Nieheim (jg). Wie geht es nach der schulischen Laufbahn weiter? Eine Frage auf die der Referent des Abends, Staatsminister a. D. sowie Professor Julian Nida-Rümelin, eingehen zu vermochte und sogleich Forderungen aufstellte. Auf Einladung des Vereins „Natur und Technik“ sowie des Kulturland Kreis Höxter war er in die Nieheimer Grundschule gekommen, um über den „Akademisierungswahn“ zu sprechen.

Petra Spier, Vorsitzende des Vereins „Natur und Technik“, begrüßte das Publikum, das aus Vertretern der heimischen Wirtschaft und Kommunen, aber auch aus Schülern und Studenten bestanden. Hinsichtlich des Vereins äußerte sich die Vorsitzende, dass es diesen schon lange gebe, allerdings er noch nicht den Bekanntheitsgrad vorweise, der gewünscht sei. Das Ziel des Vereins sei es, so Spier, das Kindern und Jugendlichen Ziele aufgezeigt werden sollen, die deren Potentiale wecken, um dies für die heimische Wirtschaft einsetzen zu können. 

„Deutschland habe zu wenig Hochschulabsolventen“

„Deutschland habe zu wenig Hochschulabsolventen“ - mit dieser Meldung des Magazins „Spiegel“ aus der vergangenen Woche begann Professor Nida-Rümelin, der zuvor aus seiner Vita berichtete, seinen Vortrag: Er habe zahlreiche Länder und Regionen bereits während seiner beruflichen Tätigkeit kennengelernt und wisse daher, wie es in Europa läuft. 

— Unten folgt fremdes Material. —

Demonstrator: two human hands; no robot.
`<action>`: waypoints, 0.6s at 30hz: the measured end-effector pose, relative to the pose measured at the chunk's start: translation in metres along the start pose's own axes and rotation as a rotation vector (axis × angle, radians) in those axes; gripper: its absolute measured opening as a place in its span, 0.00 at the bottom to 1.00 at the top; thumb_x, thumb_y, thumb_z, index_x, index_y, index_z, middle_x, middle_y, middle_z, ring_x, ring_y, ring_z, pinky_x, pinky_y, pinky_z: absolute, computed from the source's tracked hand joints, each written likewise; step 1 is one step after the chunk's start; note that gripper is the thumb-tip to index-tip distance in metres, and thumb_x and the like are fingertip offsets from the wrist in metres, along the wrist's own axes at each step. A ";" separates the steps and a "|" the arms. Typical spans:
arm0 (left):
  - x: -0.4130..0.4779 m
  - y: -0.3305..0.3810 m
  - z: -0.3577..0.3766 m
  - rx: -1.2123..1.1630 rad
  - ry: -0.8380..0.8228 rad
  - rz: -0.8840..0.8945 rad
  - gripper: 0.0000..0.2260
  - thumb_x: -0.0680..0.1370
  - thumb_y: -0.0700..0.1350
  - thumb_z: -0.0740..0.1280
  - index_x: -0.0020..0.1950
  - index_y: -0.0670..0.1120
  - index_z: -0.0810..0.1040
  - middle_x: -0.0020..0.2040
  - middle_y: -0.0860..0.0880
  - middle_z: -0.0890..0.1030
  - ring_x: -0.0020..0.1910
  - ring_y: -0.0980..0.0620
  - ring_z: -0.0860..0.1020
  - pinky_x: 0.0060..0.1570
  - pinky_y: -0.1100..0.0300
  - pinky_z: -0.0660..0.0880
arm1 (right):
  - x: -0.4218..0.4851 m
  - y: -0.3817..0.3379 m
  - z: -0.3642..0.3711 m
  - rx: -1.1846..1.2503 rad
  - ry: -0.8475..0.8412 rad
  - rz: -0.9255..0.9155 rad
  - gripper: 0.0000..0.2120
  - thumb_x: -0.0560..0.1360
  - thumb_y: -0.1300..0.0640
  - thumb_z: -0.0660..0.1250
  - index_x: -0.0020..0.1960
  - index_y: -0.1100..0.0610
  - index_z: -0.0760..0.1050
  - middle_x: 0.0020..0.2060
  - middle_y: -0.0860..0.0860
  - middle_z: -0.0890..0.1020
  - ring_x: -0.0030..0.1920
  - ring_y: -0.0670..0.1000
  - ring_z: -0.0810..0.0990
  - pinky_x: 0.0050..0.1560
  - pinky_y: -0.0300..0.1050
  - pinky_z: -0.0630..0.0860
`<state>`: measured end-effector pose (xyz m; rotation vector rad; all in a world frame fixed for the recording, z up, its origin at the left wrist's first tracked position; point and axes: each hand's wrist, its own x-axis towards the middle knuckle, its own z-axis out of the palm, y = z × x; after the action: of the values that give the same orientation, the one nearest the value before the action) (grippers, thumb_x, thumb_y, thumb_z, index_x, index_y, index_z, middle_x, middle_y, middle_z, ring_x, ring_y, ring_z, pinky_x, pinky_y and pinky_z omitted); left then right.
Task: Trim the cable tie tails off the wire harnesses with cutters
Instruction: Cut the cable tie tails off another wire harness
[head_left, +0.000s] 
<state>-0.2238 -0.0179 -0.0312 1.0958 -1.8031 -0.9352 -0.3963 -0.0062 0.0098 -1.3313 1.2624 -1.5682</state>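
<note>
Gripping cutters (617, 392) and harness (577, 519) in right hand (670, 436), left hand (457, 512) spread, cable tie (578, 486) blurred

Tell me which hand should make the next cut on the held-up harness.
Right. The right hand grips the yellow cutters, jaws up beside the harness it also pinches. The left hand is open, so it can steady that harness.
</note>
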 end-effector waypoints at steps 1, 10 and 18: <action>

Das deutsche Bildungssystem sei weitaus besser, als sein Ruf, erklärte der Referent. „Festgestellt habe ich, dass das Niveau der Abschlüsse an deutschen Universitäten an die namhaften Universitäten weltweit herankommen.“

Berufliche Bildung sei auch Vielfalt: Eine Deindustrialisierung sei in Deutschland nicht gewollt. Der Arbeitsmarkt muss gleichgewichtig bleiben, sodass auch das Handwerk gestärkt werde. Auch müsse es die Möglichkeit für Auszubildende und Absolventen geben, sich schulisch entwickeln zu können.

„Wir haben in Deutschland zahlreiche Unternehmen, die Weltmarktführer mit ihren Produkten sind - sogenannte Hidden Champions“, betonte Rümelin. Allerdings sei es für diese Unternehmen schwierig, die Qualitäten weiterzuentwickeln, da der Fachkräftemangel auch diese Unternehmen bereits erreicht habe. 

Über drei Millionen Stellen werden von 2012 bis 2030 – nach derzeitiger Statistik, so Rümelin, nicht mit Fachkräften besetzt sein. Allerdings steige die Quote der Akademiker. Als weiteren Punkt nahm Nida-Rümelin die Entlohnung in öffentlicher Hand auf. Diese sei nicht mehr zeitgemäß und so forderte er, an den Entlohnungsgruppen zu arbeiten, um die Attraktivität dieser Arbeitsstellen wieder zu beleben. 

„Ehrliche Berufe müssen seitens der Politik und der öffentlichen Hand gefördert werden, damit hier eine Stärkung erfolgt, um den Fachkräftemangel, der bereits vorhanden ist, schnell abzuwenden.“

Nach seinem Vortrag stand Nida-Rümelin noch einer Gesprächsrunde mit den Geschäftsführern Jürgen Spier (Fahrzeugwerken Spier aus Bergheim), Carl-Otto Künnecke (Künnecke GmbH aus Holzminden) sowie Michael Urhahne (Berufskolleg Brakel) sowie Ina Wiesner und Lars Wittek, die sich entschieden haben eine handwerkliche Ausbildung zu machen und nicht studieren zu gehen, zu Verfügung.